Invece la partenza è addirittura a Pechino dove, dai piani centrali di un grattacielo, una massa nera e scomposta fa un lungo volo – ottantun piani – fino a sfracellarsi sull’asfalto. Quella massa è Raniero Monforti, imprenditore, conosciuto uomo d’affari e amante delle belle donne, ultimo custode con la moglie Tania, di una rinomata azienda di famiglia.
Può sembrare una svolta, rispetto ai romanzi precedenti, ma non ne sono convinta. È vero che il thriller diventa una saga familiare, che parte dall’Italia, e che non c’è la Guarino che vola sulla sua moto, ma la matrice profonda è conservata. È un po’ come se l’autrice si fosse presa uno spazio per sé, per avvicinarsi al lettore in altro modo. Ci sono le sue origini, le storie ricostruite con la ricerca e la memoria.
C’è sempre il sospetto – omicidio o suicidio? – e c’è il sospettato o, meglio, la sospettata: Tania, la moglie di Ranieri.
In attesa della sentenza è proprio con lei, con la narrazione in prima persona, che nella nostra avventura letteraria attraversiamo, insieme alla vita dei Monforti, tutto il Novecento. Partiamo da un paese lucano diviso in due da una frana, e ne conosciamo i personaggi e le origini: agricoltori, professionisti imprenditori.

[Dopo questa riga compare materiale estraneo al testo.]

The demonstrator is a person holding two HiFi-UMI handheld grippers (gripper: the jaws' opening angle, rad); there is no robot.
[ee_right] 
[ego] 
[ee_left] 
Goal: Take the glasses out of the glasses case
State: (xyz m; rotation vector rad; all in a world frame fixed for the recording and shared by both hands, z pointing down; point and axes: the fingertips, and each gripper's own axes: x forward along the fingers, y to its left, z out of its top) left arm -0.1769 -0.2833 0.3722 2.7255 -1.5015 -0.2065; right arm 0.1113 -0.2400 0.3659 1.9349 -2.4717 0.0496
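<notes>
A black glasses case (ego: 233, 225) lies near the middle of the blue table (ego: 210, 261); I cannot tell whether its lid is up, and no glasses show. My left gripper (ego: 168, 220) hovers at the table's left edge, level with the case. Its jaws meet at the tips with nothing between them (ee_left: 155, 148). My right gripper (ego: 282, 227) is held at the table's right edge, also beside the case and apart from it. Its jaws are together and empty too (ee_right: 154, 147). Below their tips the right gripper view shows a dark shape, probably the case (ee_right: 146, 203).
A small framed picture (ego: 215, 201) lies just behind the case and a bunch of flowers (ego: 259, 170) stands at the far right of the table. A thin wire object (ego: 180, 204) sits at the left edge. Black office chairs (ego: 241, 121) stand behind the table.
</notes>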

La trama si snoda in tempi e località diverse, con un utilizzo del linguaggio che passa dal dialetto a termini più tipici, appartenenti al registro degli imprenditori, degli industriali. Lo sfondo è ricostruito con estrema precisione e ricchezza, con immagini che difficilmente si dimenticano perché vive, fatte di colori, di profumi, di sentimenti che l’autrice permette di condividere mentre aspetta il verdetto.
Sì, alla fine il senso di aver viaggiato all’interno di una lunga saga familiare prevale, rispetto al giallo che aspettavamo, ma è proprio questa la forza del nuovo lavoro di Piera Carlomagno. Ci ha chiesto un impegno; quello di seguirla ovunque, quando visita San Pietro la prima volta, quando piange sulle note del Nabucco, quando supera la solitudine con solitari orgasmi.
E l’impegno è ripagato, perché riceviamo in cambio una grande e avvincente storia italiana dove gli eventi sociali, politici e sportivi di cui il Novecento è ricco, fanno da sfondo mescolandosi alle storie famigliari.
Prendiamoci questo tempo e ascoltiamo la voce di Tania mentre, con lei, attendiamo la sentenza della Corte d’Assise.